16 August 2014

Jenis-Jenis Burung Langka Indonesia Terancam Punah

Tidak kita pungkiri bahwa Indonesia adalah surganya sumber daya alam dan sumber daya hayati. Indonesia memiliki megabiodiversity yang tidak dipunyai oleh bangsa dan negara lain didunia. Jenis-jenis flora dan fauna eksotik dapat dijumpai diseluruh penjuru negeri kita ini. Tidak salah nama "jamrud katulistiwa" disematkan untuk menganalogikan kekayaan negeri kita, Indoneisa.

Namun kekayaan bangsa ini tidaklah dipahami dengan mudah oleh semua anak negeri. Penghargaan terhadap kekayaan negeri ini terlihat masih begitu kurang. Berbagai jenis flora dan fauna mengalami ancaman yang serius akibat tindakan-tindakan instan seperti perburuan liar dan perdagangan, penebangan hutan (deforestasi) yang membabi buta, serta kerusakan lingkungan lainnya. Ancaman-ancaman tersebut  membuat jenis-jenis flora dan fauna kita terancam punah dan banyak yang menjadi langka.

Menurut audit IUCN tahun 2013, ada sekitar 21.286 jenis hewan didunia terancam kepunahan dan sebanyak 1.206 jenis yang terancam punah tersebut ada di Indonesia. Dari data tersebut tercatat sebanyak 121 jenis burung Indonesia mengalami ancaman kepunahan. Jenis-jenis burung indonesia yang akan kita bahas tersebut mengalami tekanan lingkungan yang luar biasa akibat aktivitas manusia.

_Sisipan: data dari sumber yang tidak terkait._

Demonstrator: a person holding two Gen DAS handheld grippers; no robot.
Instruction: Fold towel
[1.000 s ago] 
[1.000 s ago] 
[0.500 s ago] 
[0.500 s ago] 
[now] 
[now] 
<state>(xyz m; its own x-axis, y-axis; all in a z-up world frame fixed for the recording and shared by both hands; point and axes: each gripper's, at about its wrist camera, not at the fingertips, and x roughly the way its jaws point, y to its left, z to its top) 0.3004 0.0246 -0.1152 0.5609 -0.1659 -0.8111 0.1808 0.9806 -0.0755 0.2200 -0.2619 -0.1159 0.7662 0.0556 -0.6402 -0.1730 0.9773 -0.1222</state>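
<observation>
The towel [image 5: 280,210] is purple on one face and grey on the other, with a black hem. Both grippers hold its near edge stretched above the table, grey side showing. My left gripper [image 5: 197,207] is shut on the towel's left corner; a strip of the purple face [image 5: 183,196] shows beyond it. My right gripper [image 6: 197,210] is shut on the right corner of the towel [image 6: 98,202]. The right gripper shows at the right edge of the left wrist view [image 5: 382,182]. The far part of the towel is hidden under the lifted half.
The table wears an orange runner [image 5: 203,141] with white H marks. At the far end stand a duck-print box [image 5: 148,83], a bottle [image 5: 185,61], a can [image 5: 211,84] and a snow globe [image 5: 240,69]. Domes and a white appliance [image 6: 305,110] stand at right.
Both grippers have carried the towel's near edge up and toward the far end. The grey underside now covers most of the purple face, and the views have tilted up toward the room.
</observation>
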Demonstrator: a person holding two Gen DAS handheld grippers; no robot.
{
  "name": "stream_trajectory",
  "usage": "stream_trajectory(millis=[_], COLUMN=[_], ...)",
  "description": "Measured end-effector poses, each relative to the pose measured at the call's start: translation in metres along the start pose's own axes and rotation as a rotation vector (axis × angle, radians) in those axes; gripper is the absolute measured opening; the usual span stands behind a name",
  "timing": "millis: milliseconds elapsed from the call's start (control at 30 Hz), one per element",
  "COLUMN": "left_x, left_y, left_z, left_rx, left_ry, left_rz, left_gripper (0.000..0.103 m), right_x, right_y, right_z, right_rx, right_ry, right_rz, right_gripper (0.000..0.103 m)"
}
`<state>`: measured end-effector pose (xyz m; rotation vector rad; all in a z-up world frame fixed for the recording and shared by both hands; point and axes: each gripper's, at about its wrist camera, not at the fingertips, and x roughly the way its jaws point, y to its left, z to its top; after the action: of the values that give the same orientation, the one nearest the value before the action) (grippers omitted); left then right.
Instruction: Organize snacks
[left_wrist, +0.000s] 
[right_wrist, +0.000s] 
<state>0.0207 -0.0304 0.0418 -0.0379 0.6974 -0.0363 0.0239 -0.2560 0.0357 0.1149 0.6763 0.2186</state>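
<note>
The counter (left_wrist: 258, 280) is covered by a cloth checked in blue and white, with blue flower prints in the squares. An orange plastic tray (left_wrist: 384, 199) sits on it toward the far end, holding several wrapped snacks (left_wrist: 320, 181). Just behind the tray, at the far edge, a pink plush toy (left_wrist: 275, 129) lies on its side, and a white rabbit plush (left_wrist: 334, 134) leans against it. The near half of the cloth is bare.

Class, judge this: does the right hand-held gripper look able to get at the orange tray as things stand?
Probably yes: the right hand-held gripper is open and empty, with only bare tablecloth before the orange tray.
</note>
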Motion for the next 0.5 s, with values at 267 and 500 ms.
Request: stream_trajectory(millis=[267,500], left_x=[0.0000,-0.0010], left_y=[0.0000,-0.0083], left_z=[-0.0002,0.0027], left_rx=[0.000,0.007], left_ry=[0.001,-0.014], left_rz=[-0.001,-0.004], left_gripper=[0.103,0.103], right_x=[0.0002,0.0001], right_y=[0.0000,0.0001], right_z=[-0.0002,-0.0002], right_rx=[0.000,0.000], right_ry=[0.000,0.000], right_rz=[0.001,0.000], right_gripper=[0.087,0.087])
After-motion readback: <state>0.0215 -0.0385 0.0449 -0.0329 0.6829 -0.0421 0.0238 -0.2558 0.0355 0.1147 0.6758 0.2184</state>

Burung Indonesia dan Ancaman Kepunahan 
Jenis-jenis burung Indonesia pada saat ini banyak yang mengalami ancaman kepunahan. Berbagai jenis menjadi sangat langka dan bahkan dalam beberapa periode belakangan tidak dapat ditemukan kembali atau dinyatakan punah oleh beberapa ahli burung (ornitologist). Sebenarnya kondisi ini menjadi sangat wajar apabila kita melihat tingginya laju kerusakan hutan (deforestasi) Indonesia.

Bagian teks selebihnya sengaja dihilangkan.